Problem statement:
Could every line of the data be printed exactly as it reads?

Supplied information:
☆ ☆ ☆ ☆

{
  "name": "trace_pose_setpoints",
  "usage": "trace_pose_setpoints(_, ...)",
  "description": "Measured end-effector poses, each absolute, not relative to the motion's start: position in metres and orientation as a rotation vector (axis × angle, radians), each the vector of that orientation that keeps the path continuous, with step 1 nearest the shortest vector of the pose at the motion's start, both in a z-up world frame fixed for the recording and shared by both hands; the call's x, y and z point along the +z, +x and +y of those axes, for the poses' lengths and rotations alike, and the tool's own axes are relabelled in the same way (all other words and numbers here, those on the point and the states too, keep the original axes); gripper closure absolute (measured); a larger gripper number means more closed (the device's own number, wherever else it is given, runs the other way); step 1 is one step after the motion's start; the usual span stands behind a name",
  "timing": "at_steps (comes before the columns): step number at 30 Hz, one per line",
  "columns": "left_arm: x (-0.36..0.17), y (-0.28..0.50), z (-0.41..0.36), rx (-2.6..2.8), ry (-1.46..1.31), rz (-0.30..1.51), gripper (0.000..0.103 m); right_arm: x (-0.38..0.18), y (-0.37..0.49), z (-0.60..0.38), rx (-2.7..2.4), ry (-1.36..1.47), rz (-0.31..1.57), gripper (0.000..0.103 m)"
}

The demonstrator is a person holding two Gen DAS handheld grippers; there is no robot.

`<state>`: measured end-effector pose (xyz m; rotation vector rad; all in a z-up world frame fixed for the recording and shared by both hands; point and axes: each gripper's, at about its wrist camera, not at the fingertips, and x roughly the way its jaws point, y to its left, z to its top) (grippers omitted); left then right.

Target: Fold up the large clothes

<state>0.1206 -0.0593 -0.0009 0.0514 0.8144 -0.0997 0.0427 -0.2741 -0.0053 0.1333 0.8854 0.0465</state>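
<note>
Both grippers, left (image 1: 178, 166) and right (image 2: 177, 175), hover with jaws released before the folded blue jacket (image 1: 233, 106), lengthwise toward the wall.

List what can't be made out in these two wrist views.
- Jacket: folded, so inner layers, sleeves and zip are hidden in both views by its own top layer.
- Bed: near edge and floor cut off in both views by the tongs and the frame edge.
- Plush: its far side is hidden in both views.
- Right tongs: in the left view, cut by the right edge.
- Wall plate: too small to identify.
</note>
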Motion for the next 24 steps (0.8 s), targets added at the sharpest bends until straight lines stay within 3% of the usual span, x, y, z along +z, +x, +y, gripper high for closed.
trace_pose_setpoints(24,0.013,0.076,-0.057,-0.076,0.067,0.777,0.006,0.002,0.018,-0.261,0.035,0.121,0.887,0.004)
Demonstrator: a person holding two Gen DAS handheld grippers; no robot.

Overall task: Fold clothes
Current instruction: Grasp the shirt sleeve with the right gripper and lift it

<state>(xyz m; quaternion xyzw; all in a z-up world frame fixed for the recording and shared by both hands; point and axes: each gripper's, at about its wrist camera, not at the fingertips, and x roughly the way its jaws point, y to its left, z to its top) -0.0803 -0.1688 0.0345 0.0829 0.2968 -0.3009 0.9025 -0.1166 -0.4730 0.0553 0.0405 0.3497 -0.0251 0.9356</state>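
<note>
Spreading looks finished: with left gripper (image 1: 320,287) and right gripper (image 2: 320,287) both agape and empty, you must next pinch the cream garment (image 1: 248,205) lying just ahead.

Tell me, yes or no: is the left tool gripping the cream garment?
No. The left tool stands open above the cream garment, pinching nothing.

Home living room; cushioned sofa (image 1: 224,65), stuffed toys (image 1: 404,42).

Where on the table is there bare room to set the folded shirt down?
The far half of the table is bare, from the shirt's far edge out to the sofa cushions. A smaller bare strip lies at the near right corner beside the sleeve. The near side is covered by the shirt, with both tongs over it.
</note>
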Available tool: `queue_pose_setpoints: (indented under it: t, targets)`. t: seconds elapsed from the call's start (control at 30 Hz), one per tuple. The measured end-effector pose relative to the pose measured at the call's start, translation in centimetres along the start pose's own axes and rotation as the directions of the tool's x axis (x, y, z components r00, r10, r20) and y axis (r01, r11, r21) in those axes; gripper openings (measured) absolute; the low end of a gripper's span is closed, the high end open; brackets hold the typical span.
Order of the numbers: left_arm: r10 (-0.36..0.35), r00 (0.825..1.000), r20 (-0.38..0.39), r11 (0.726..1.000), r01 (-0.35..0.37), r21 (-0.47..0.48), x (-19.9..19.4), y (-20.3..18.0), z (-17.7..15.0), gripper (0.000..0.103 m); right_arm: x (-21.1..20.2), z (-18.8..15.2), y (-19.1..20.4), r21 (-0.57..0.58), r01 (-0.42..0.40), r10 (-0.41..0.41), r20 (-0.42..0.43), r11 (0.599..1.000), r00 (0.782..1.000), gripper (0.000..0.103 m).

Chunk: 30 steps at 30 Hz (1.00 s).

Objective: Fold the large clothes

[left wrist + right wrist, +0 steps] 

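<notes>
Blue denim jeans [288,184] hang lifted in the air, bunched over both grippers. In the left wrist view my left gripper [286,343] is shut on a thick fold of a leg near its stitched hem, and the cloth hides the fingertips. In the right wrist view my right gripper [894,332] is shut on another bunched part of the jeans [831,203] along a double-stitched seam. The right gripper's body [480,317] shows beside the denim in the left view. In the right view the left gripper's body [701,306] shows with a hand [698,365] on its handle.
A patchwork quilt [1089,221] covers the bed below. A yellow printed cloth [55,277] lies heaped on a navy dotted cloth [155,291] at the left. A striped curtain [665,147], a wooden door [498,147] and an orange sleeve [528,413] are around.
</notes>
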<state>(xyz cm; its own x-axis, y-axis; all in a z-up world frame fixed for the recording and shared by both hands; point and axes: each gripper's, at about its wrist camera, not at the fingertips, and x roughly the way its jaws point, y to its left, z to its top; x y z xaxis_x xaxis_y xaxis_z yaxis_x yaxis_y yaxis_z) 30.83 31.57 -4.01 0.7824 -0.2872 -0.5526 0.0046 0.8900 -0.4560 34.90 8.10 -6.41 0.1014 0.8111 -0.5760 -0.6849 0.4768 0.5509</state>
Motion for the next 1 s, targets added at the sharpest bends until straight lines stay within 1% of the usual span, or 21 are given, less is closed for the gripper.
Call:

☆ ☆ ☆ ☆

Exercise response:
{
  "name": "trace_pose_setpoints",
  "usage": "trace_pose_setpoints(_, ...)",
  "description": "Measured end-effector poses, each absolute, not relative to the motion's start: position in metres and orientation as a rotation vector (axis × angle, radians), each the vector of that orientation that keeps the path continuous, with step 1 nearest the shortest vector of the pose at the motion's start, both in a z-up world frame fixed for the recording and shared by both hands; the call's x, y and z point along the +z, +x and +y of those axes, for the poses' lengths and rotations alike, and the tool's own axes are relabelled in the same way (all other words and numbers here, those on the point and the states too, keep the original axes); gripper closure absolute (measured); a larger gripper number means more closed (the device's own number, wherever else it is given, runs the other way); step 1 is one step after the motion's start; the usual span stands behind a name",
  "timing": "at_steps (comes before the columns): step number at 30 Hz, one per line",
  "columns": "left_arm: x (-0.36..0.17), y (-0.28..0.50), z (-0.41..0.36), rx (-2.6..2.8), ry (-1.46..1.31), rz (-0.30..1.51), gripper (0.000..0.103 m); right_arm: x (-0.38..0.18), y (-0.37..0.49), z (-0.60..0.38), rx (-2.7..2.4), ry (-1.36..1.47), rz (-0.31..1.57), gripper (0.000..0.103 m)"
}

The demonstrator is a person holding two Gen DAS handheld grippers; there is no robot.

`<state>`: measured end-effector pose (xyz m; rotation vector rad; all in a z-up world frame fixed for the recording and shared by both hands; point and axes: each gripper's, at about its wrist camera, not at the fingertips, and x roughly the way its jaws point, y to its left, z to its top) (grippers omitted); left then right.

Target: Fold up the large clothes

<state>0.1206 -0.0593 -0.0009 0.0514 0.8144 -0.0997 0.0427 -0.2741 -0.0053 0.1333 0.8854 0.0465</state>
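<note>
Both grippers, left (image 1: 178, 166) and right (image 2: 177, 175), hover with jaws released before the folded blue jacket (image 1: 233, 106), lengthwise toward the wall.

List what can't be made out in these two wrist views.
- Jacket: folded, so inner layers, sleeves and zip are hidden in both views by its own top layer.
- Bed: near edge and floor cut off in both views by the tongs and the frame edge.
- Plush: its far side is hidden in both views.
- Right tongs: in the left view, cut by the right edge.
- Wall plate: too small to identify.
</note>
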Motion for the next 24 steps (0.8 s), targets added at the sharpest bends until straight lines stay within 3% of the usual span, x, y, z along +z, +x, +y, gripper high for closed.
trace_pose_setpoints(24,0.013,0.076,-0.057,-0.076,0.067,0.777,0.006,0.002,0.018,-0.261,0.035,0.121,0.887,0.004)
Demonstrator: a person holding two Gen DAS handheld grippers; no robot.

Overall task: Fold clothes
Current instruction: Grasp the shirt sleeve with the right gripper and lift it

<state>(xyz m; quaternion xyzw; all in a z-up world frame fixed for the recording and shared by both hands; point and axes: each gripper's, at about its wrist camera, not at the fingertips, and x roughly the way its jaws point, y to its left, z to its top) -0.0803 -0.1688 0.0345 0.0829 0.2968 -0.3009 0.9025 -0.1166 -0.4730 0.0553 0.0405 0.3497 -0.0251 0.9356</state>
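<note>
Spreading looks finished: with left gripper (image 1: 320,287) and right gripper (image 2: 320,287) both agape and empty, you must next pinch the cream garment (image 1: 248,205) lying just ahead.

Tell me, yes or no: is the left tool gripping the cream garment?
No. The left tool stands open above the cream garment, pinching nothing.

Home living room; cushioned sofa (image 1: 224,65), stuffed toys (image 1: 404,42).

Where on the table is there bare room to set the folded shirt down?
The far half of the table is bare, from the shirt's far edge out to the sofa cushions. A smaller bare strip lies at the near right corner beside the sleeve. The near side is covered by the shirt, with both tongs over it.
</note>
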Available tool: `queue_pose_setpoints: (indented under it: t, targets)`. t: seconds elapsed from the call's start (control at 30 Hz), one per tuple. The measured end-effector pose relative to the pose measured at the call's start, translation in centimetres along the start pose's own axes and rotation as the directions of the tool's x axis (x, y, z components r00, r10, r20) and y axis (r01, r11, r21) in those axes; gripper openings (measured) absolute; the low end of a gripper's span is closed, the high end open; brackets hold the typical span.
Order of the numbers: left_arm: r10 (-0.36..0.35), r00 (0.825..1.000), r20 (-0.38..0.39), r11 (0.726..1.000), r01 (-0.35..0.37), r21 (-0.47..0.48), x (-19.9..19.4), y (-20.3..18.0), z (-17.7..15.0), gripper (0.000..0.103 m); right_arm: x (-21.1..20.2), z (-18.8..15.2), y (-19.1..20.4), r21 (-0.57..0.58), r01 (-0.42..0.40), r10 (-0.41..0.41), r20 (-0.42..0.43), r11 (0.599..1.000), r00 (0.782..1.000), gripper (0.000..0.103 m).

Chunk: 30 steps at 30 Hz (1.00 s).

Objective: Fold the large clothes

[left wrist + right wrist, +0 steps] 

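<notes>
Blue denim jeans [288,184] hang lifted in the air, bunched over both grippers. In the left wrist view my left gripper [286,343] is shut on a thick fold of a leg near its stitched hem, and the cloth hides the fingertips. In the right wrist view my right gripper [894,332] is shut on another bunched part of the jeans [831,203] along a double-stitched seam. The right gripper's body [480,317] shows beside the denim in the left view. In the right view the left gripper's body [701,306] shows with a hand [698,365] on its handle.
A patchwork quilt [1089,221] covers the bed below. A yellow printed cloth [55,277] lies heaped on a navy dotted cloth [155,291] at the left. A striped curtain [665,147], a wooden door [498,147] and an orange sleeve [528,413] are around.
</notes>
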<state>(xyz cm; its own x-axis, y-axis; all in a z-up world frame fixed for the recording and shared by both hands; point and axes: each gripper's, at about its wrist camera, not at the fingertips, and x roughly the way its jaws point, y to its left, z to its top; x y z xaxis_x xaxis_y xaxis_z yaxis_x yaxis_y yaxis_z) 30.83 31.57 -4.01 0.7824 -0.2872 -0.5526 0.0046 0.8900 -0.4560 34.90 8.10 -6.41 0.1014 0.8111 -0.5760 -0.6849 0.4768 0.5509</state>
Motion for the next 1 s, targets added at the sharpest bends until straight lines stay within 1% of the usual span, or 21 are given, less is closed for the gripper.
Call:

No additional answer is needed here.